Pancreatic cancer has one of the worst prognoses of any cancer, with pancreatic ductal adenocarcinoma (PDAC) patients having an average survival rate of 7%.
T-cells (the lymphocytes that play a wide range of roles in shaping the body’s immune response to cancer) are known to be dysregulated in pancreas tumours. So far, checkpoint inhibitor (a type of immune-therapy that targets T-cells and have curative properties on other cancer types) trials have had minimal effect on pancreatic cancer (with a response rate of only 5-10%), and with no lasting impact on a patient’s survival chance. Additionally, current approved checkpoint therapies are focused on only two T-cell checkpoints, known as PD-1 and CTLA4.

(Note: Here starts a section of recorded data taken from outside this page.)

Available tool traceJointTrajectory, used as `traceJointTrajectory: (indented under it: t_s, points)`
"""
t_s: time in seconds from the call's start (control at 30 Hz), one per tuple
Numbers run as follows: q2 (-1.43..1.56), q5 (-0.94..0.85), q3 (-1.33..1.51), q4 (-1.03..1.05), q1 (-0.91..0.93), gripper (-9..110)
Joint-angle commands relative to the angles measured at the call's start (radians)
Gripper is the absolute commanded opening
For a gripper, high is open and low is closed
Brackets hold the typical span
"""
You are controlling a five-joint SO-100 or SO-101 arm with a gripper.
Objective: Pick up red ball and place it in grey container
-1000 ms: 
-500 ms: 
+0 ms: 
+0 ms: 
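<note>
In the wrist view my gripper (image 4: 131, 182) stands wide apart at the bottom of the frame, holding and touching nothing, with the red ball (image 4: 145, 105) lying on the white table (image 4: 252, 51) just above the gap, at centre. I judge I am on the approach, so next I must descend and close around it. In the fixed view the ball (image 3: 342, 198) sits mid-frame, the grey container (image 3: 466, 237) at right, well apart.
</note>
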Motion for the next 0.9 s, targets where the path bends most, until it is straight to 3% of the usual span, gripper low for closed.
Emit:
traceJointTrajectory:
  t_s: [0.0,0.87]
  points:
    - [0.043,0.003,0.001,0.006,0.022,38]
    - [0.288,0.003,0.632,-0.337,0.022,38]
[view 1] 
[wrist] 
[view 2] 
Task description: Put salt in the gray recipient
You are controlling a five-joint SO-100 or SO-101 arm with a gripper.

In order to better understand why this is and understand which treatments may have a better impact on pancreatic cancer, there is a need to understand the specific sub-populations of T-cells that are involved in pancreatic cancer. Even though we know T-cells exist in the microenvironment of pancreatic cancer, not much is known about their differentiation or activation status.
A new study, currently in pre-print, from Dr Shivan Sivakumar and Dr Enas Abu-Shah has characterised the immune landscape and specifically the different T-cells, and their checkpoint expression patterns in pancreatic cancer patients in the hope of understanding the features to aid rational drug development and novel therapeutics for this disease.
The team looked at 32,000 T-cells from 8 cancer patients, to see if there was any unique T-cell subtypes in the tumour microenvironment. They made three important findings. Their observations showed an activated regulatory T-cell population, which was characterized by a highly immunosuppressive state with high TIGIT, ICOS and CD39 expression. The exhausted CD8 T-cells had lower PD1 levels but high levels of TIGIT and tim3. And the presence of a significant senescent T-cell population – this is when cells have gone down an irreversible cell cycle arrest and are no longer responsive to antigen stimuli.
This data suggests that the microenvironment of pancreatic cancer is extremely suppressive and could be a major driver of poor prognosis. The findings were validated in an independent pancreatic cancer single-cell RNA sequencing dataset using 24 patients. The team also showed that regulatory T-cells were predominantly found in the stroma of PDAC, highlighting the potential importance of tissue localisation on their function.
This means that new potential checkpoint immunotherapy avenues in TIGIT, ICOS, CD39 and Tim3, that target these populations, may have more potential to improving the prognosis of pancreatic cancer.
About the study
This study was co-authored by Dr Shivan Sivakumar (Dept of Oncology) and Dr Enas Abu-Shah (Kennedy Institute of Rheumatology). This study was a collaboration with Prof Mark Middleton (Dept of Oncology), Dr Rachael Bashford-Rodgers (Wellcome Trust Centre for Human Genomics), Prof Michael Dustin (Kennedy Institute of Rheumatology), Mr Michael Silva (University Hospitals NHS foundations Trust) and Mr Zahir Soonawalla (University Hospitals NHS foundations Trust).
Shivan’s primary area of study is pancreatic cancer and developing novel therapeutic strategies for this recalcitrant disease. He studies the biology of the disease with a particular focus on the complex tumour microenvironment.
Enas’ work looks at the interactions between the T-cells and the APCs in the presence and absence of regulatory T-cells. Currently, using this model she is interested in investigating the mechanism of inhibition as a function of antigen affinity. The other line of investigation in the context of immune regulation is trying to understand the immune regulation in human pancreatic cancer.
In collaboration with Dr. Shivan Sivakumar, they are using mass cytometry, sequencing and multiplex imaging to characterise the immune landscape of primary treatment-naive tumours with focus on T-cell signatures of activation, dysregulation and suppression. This work is funded by the NIHR, Celgene translation fellowship, UCB-Oxford Research Fellowship, LAP, CRUK and HIDI.